第3話 夢のような

 カイルは鳥のさえずりで目を覚ました。

 起き上がって周りを見るといつも見覚えのある場所のベッドの上にいた。


「さっきのは良くできた夢だったな。ここじゃない世界があるのか?」


 カイルの呟きが部屋に吸収された。

 カイルは一人暮らしをしていて、家事などもするが掃除は苦手である。普段は魔物などを狩ってお金に換えている。


 この前の日にカイルはある噂を耳にした。ラージタイガーという魔物が畑や森などを荒らして人々を困らせているという。とにかく凶暴で人に襲い掛かり喰われた人もいるという話だ。


「だいぶ力もついて来たから倒しに行ってみるか。懸賞金もかけられてるから頑張りたいな」


 カイルが住んでいる町から西に行った所に、ラージタイガーがいるらしき森があるという。


「ラージタイガーってどんな奴だ?」


 カイルは町の西の広い草原から森に向かって歩いている。


「でかい虎なんだろうな」


 カイルがぶつぶつ呟きながら歩いていると、遠くで獣の鳴き声が聞こえてきた。


「――ついに来たか。ラージタイガー」


  そして、森の奥からラージタイガーが姿を現した。オレンジ色に黒い虎の模様があり、体長が3メートルと普通の虎よりも数倍大きい。爪と牙は鋭く、ラージタイガーが歩いた後は爪痕が付くほどである。


「うわっ、予想よりでかっ…いやビビっちゃだめだ」


 カイルは腰から剣を抜き、戦闘態勢になった。そして、ラージタイガーに向かって走って行った。


 ラージタイガーの前足の爪と剣がぶつかり、カイルは後ろに飛ばされたがすぐに態勢を立て直した。

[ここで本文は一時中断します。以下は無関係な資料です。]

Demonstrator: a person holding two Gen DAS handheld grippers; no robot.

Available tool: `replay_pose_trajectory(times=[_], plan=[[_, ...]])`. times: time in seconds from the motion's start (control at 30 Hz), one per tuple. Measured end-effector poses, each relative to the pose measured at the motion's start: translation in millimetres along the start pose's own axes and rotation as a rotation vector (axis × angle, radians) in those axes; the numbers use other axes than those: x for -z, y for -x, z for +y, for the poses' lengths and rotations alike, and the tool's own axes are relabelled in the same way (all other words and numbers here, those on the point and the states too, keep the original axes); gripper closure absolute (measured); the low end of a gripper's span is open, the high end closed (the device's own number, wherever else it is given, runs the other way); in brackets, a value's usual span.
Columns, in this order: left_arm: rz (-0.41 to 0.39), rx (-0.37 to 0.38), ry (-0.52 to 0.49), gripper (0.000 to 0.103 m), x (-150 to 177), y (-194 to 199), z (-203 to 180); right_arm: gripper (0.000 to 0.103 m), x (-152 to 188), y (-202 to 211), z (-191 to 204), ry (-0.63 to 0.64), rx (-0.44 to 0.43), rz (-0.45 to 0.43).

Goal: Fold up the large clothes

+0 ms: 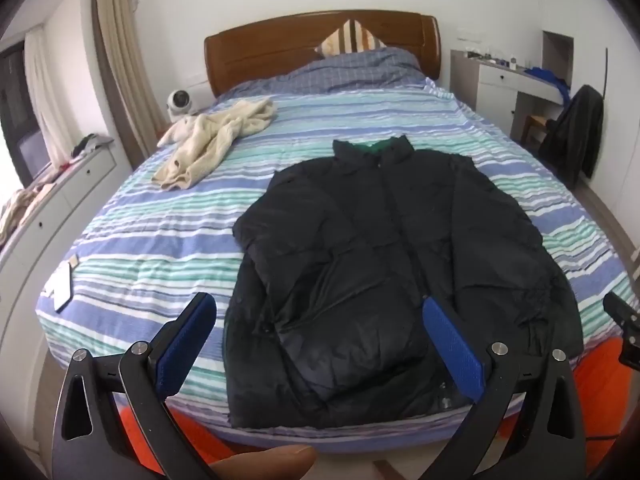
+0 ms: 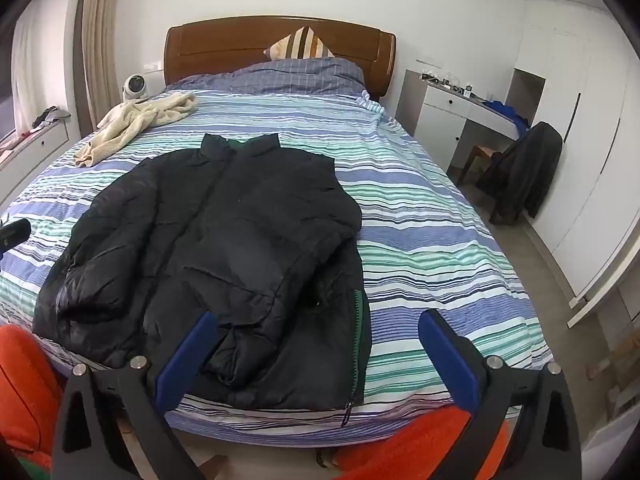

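A black puffer jacket (image 1: 384, 264) lies flat, front up, on the striped bed (image 1: 160, 240), collar toward the headboard, hem at the near edge. It also shows in the right wrist view (image 2: 216, 248). Both sleeves are folded in over the body. My left gripper (image 1: 320, 344) is open and empty, held above the jacket's lower left part. My right gripper (image 2: 316, 356) is open and empty, above the jacket's lower right hem near the bed (image 2: 440, 240) edge. The tip of the right gripper shows at the right edge of the left wrist view (image 1: 622, 320).
A cream garment (image 1: 212, 144) lies crumpled at the bed's far left, also in the right wrist view (image 2: 136, 124). A striped pillow (image 1: 352, 38) leans on the wooden headboard (image 1: 260, 48). White papers (image 1: 62, 284) lie at the left edge. A desk and chair with dark clothing (image 2: 524, 172) stand right.
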State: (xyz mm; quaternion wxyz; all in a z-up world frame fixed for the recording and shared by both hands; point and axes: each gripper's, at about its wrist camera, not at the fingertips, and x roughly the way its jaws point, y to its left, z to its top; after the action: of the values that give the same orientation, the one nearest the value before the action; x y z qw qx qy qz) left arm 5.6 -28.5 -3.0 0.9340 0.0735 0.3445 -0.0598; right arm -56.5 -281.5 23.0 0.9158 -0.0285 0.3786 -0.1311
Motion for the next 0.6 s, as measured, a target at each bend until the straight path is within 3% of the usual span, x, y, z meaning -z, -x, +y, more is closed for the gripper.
replay_pose_trajectory(times=[0.33,0.5,0.6], plan=[[-0.021,-0.025,0.022,0.000,6.9,9.0,13.6,0.000,0.4,4.7,-10.9,-0.035,-0.033,-0.052],[-0.028,-0.039,0.057,0.000,11.5,10.9,26.1,0.000,-3.5,19.5,-25.6,-0.010,-0.093,-0.182],[-0.018,-0.038,0.068,0.000,13.7,7.2,30.0,0.000,-5.1,9.5,-25.3,0.047,-0.145,-0.143]])
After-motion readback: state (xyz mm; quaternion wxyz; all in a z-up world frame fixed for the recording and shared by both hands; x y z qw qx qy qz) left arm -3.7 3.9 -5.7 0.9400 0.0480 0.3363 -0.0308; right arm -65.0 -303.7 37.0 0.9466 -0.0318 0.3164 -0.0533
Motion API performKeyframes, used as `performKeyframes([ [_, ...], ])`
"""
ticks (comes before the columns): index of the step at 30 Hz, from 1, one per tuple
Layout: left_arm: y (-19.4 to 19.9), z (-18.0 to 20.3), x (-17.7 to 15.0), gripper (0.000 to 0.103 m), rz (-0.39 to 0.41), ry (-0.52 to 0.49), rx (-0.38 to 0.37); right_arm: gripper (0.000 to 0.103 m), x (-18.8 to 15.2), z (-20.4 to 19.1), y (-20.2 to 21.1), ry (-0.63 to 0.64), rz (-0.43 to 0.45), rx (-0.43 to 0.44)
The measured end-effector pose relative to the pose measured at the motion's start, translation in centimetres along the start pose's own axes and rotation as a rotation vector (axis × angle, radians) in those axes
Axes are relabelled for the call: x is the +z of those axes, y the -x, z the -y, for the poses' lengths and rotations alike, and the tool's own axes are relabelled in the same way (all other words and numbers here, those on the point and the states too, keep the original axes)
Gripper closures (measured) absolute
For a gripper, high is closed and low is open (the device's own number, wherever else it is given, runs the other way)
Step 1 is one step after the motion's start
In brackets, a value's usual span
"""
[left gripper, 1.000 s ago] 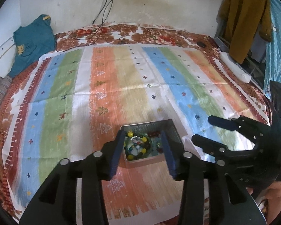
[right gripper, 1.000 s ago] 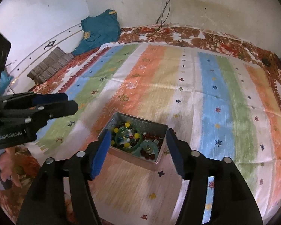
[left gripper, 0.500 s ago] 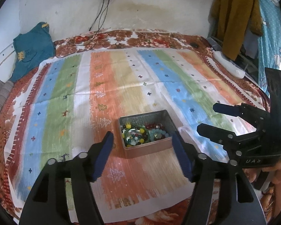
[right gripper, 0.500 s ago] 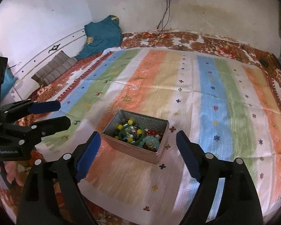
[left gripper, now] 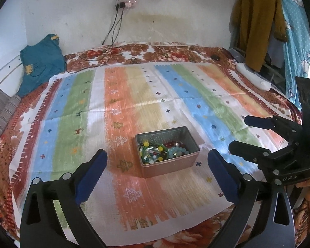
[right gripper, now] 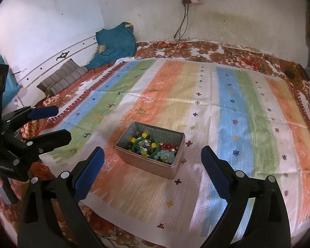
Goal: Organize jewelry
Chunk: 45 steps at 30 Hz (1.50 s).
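A small metal box (left gripper: pixel 176 164) (right gripper: pixel 155 166) sits on the striped cloth. It holds a heap of bead jewelry (left gripper: pixel 162 152) (right gripper: pixel 152 147): a green bangle, yellow, dark and red beads and a pale blue bead bracelet. My left gripper (left gripper: pixel 158 176) is open and empty, held back from the box on its near side. My right gripper (right gripper: pixel 153 172) is open and empty too, also back from the box. Each gripper shows in the other's view, the right one (left gripper: pixel 246 133) at right and the left one (right gripper: pixel 57 123) at left.
The striped cloth (left gripper: pixel 134 95) covers a floral bed (left gripper: pixel 146 52). A teal shirt (left gripper: pixel 40 62) and striped pillows (left gripper: pixel 1 111) lie at the left. Cables (left gripper: pixel 111 39) hang from a wall socket. Clothes (left gripper: pixel 256 22) hang at right, above a white object (left gripper: pixel 253 77).
Both grippers have pulled back and up from the box, and their jaws have opened wider. The box and the jewelry have stayed in place.
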<state>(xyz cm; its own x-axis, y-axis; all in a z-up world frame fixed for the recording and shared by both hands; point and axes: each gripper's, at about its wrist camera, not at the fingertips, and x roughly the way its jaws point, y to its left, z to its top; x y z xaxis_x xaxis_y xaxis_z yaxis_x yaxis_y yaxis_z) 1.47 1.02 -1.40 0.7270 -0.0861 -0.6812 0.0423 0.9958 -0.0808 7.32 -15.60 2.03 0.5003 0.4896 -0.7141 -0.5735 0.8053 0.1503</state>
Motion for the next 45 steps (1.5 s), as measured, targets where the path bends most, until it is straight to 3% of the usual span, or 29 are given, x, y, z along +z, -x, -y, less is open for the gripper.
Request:
performKeyframes([
  [25,1.6,0.9,-0.8,0.006,0.089,-0.042,0.037,0.006,-0.6,-0.6,1.1,0.032,0.041,0.002],
  [45,1.9,0.9,-0.8,0.006,0.103,-0.040,0.035,0.005,-0.7,-0.6,1.7,0.036,0.070,0.016],
])
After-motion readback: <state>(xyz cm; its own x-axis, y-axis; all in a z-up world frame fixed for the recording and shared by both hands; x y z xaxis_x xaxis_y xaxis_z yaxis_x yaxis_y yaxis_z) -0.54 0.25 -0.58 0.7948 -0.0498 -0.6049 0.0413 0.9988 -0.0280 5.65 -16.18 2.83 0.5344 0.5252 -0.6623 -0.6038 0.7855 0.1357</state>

「これはまずいな。いったん逃げながら作戦を考えるか」


 カイルはラージタイガーに背を向けて走り出した。ラージタイガーも一瞬動きが止まったが、すぐにカイルを追いかけた。


 カイルはどのくらい走っただろうか、もうラージタイガーの音もほとんど聞こえなくなっていた。

 そして行き止まりにたどり着いたとき、そこにあるはずのない物があった。


 古びた扉だった。


「扉が岩の壁にくっ付くかよ普通。開けてみるしかないけど怖いな」


 カイルが扉を開けるのを躊躇していると、ラージタイガーの音が少しずつ近づいてきていた。


「もう来たか。これは行くしかないな」


 カイルが古びた扉を開けると中は白く光っていた。


「これは入れるのか?」


 白く光る所にカイルが手を入れるとスゥーッと通り抜けた。


「転移系の魔法か。どこに行くか分からないけど行ってみるか」


 カイルはそう呟き白い所に入ろうとすると、思い出したように止まった。


「うん?ここまでの動きを知っているような。夢で見たのか?」


 そして、ラージタイガーの唸り声がすぐ近くまで迫っていた。


「まあ、行ってから考えるか」


 カイルは扉の白い所に向かって走って行き、そのまま消えていった。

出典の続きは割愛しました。